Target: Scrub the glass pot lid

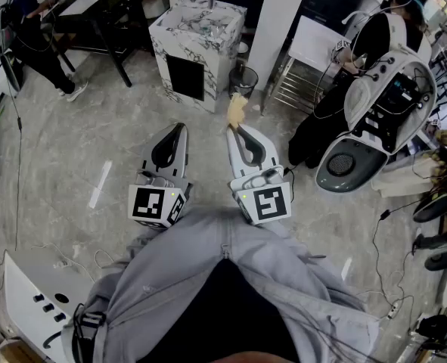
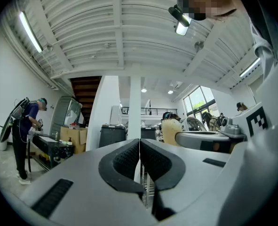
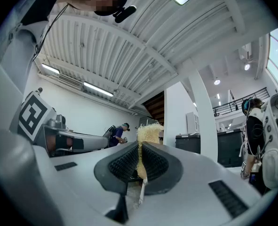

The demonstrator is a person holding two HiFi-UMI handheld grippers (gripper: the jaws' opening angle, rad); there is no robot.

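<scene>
Glass pot lid: it appears in none of the views, so scrubbing has not begun, and this reads as the approach to wherever the lid lies. The person stands on a grey stone floor (image 1: 57, 165) with both tools held out in front, roughly level. The right gripper (image 1: 235, 129) is clamped on a pale yellow fibrous scrubber (image 1: 237, 110), which pokes out past the jaw tips. The left gripper (image 1: 179, 127) is pressed closed with nothing between its jaws. The next move, as I judge it, calls for finding the lid and then parting the left jaws to steady it (probably at a sink). Ahead and to the right of the right gripper sits a large white pod-shaped machine (image 1: 374, 119). Straight ahead of both tools stands a marble-patterned cabinet (image 1: 197, 40). Far ahead and left of the left gripper is a black table (image 1: 94, 13), with a person (image 1: 34, 29) at it. Just beyond the scrubber is a small dark bin (image 1: 243, 79). Loose cables (image 1: 382, 225) trail to the right of the right gripper, a possible trip hazard.
</scene>
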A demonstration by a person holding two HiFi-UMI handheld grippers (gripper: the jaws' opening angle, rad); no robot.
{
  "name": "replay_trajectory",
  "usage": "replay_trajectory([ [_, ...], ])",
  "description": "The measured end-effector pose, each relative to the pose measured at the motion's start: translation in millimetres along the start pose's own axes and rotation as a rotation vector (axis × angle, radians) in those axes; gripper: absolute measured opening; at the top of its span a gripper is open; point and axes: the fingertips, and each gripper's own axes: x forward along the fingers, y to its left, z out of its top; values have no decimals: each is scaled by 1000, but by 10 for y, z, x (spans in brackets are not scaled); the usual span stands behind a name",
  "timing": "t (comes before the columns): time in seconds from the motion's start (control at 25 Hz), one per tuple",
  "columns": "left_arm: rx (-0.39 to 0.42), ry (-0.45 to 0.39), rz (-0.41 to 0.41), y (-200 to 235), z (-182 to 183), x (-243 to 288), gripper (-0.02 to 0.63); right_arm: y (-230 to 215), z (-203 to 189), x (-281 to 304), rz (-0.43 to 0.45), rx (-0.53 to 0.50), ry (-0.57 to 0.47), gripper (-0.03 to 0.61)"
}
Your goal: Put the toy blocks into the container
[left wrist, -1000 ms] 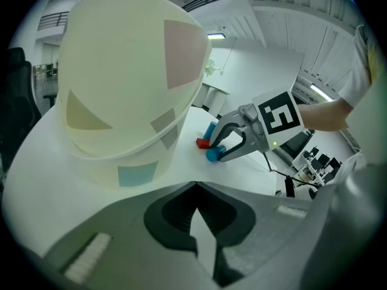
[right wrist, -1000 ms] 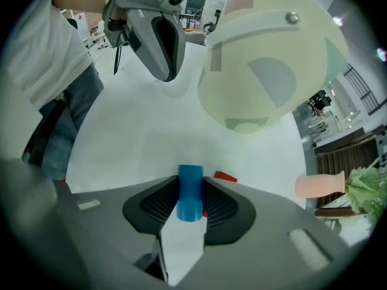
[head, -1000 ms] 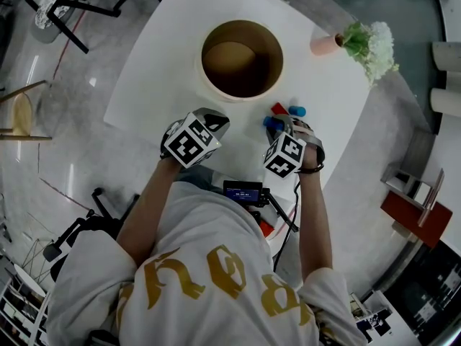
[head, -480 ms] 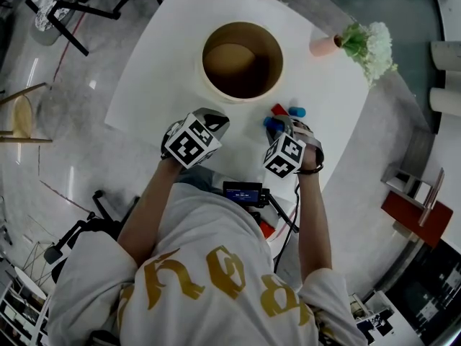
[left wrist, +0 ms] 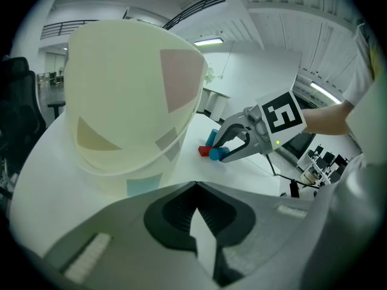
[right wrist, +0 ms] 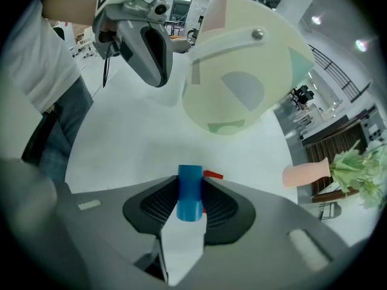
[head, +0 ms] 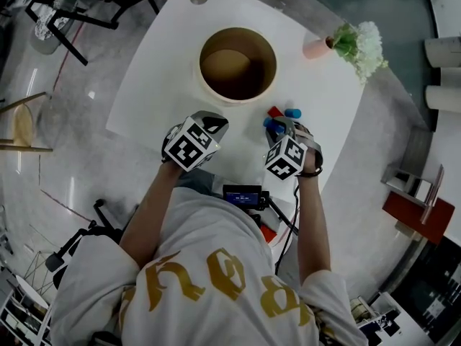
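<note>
**Blue cylinder pinched on the right, left fingers pressed together**

Nearest me, the gold lettering across my shirt (head: 216, 280) was too ornate to read. The marker cube (head: 287, 157) on each gripper bore only a black-and-white square pattern, no words.

My right gripper (head: 279, 127) pointed steeply down at the white bench (head: 158, 85). Its fingers (right wrist: 103, 234) were pinching one blue cylinder (right wrist: 189, 193). My left gripper (head: 215, 121) hung beside it, its fingers (left wrist: 115, 243) pressed together on nothing.

I counted three toy blocks, all outside the container and just short of it. They were the pinched cylinder, one red block (head: 275, 111) just behind it, and a second blue cylinder (head: 292, 112) beside the red one. The right gripper view gave only a sliver of the red block, while the second blue cylinder showed in the head view and the left gripper view.

Farther on stood one round container (head: 216, 94). The head view looked into its brown inside; the gripper views showed its cream wall with pastel patches. Beyond it, one pink vase (head: 315, 47) of green-and-white flowers lay near the bench's far edge.
</note>
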Motion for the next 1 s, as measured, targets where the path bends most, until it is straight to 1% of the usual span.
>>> replay_trajectory([
  [0.08,-15,-11,10,-3,6,-13,0,-18,23,-38,-10,33,-23,153],
  [0.16,-55,-62,25,3,74,-40,0,-22,42,-100,-17,68,-53,155],
  [0.28,-139,-148,23,15,176,-125,0,-43,88,-218,-31,129,-104,155],
  [0.4,-181,-197,30,48,229,-208,0,-84,151,-312,-43,189,-154,153],
  [0.6,-210,-256,33,50,323,-314,0,-118,239,-459,-68,247,-217,153],
  [0.8,-223,-305,27,-17,422,-415,0,-126,297,-644,-92,309,-278,153],
  [1.0,-212,-329,29,-68,503,-496,0,-186,370,-866,-131,358,-346,153],
])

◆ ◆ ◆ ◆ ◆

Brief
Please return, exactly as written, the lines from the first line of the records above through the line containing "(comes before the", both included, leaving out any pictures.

Result of this exercise
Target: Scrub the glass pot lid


The demonstrator is a person holding two HiFi-UMI handheld grippers (gripper: the jaws' opening angle, rad); there is no robot.

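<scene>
Glass pot lid: it appears in none of the views, so scrubbing has not begun, and this reads as the approach to wherever the lid lies. The person stands on a grey stone floor (image 1: 57, 165) with both tools held out in front, roughly level. The right gripper (image 1: 235, 129) is clamped on a pale yellow fibrous scrubber (image 1: 237, 110), which pokes out past the jaw tips. The left gripper (image 1: 179, 127) is pressed closed with nothing between its jaws. The next move, as I judge it, calls for finding the lid and then parting the left jaws to steady it (probably at a sink). Ahead and to the right of the right gripper sits a large white pod-shaped machine (image 1: 374, 119). Straight ahead of both tools stands a marble-patterned cabinet (image 1: 197, 40). Far ahead and left of the left gripper is a black table (image 1: 94, 13), with a person (image 1: 34, 29) at it. Just beyond the scrubber is a small dark bin (image 1: 243, 79). Loose cables (image 1: 382, 225) trail to the right of the right gripper, a possible trip hazard.
</scene>
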A demonstration by a person holding two HiFi-UMI handheld grippers (gripper: the jaws' opening angle, rad); no robot.
{
  "name": "replay_trajectory",
  "usage": "replay_trajectory([ [_, ...], ])",
  "description": "The measured end-effector pose, each relative to the pose measured at the motion's start: translation in millimetres along the start pose's own axes and rotation as a rotation vector (axis × angle, radians) in those axes; gripper: absolute measured opening; at the top of its span a gripper is open; point and axes: the fingertips, and each gripper's own axes: x forward along the fingers, y to its left, z out of its top; values have no decimals: each is scaled by 1000, but by 10 for y, z, x (spans in brackets are not scaled); the usual span stands behind a name",
  "timing": "t (comes before the columns): time in seconds from the motion's start (control at 25 Hz), one per tuple",

This answer is now finished.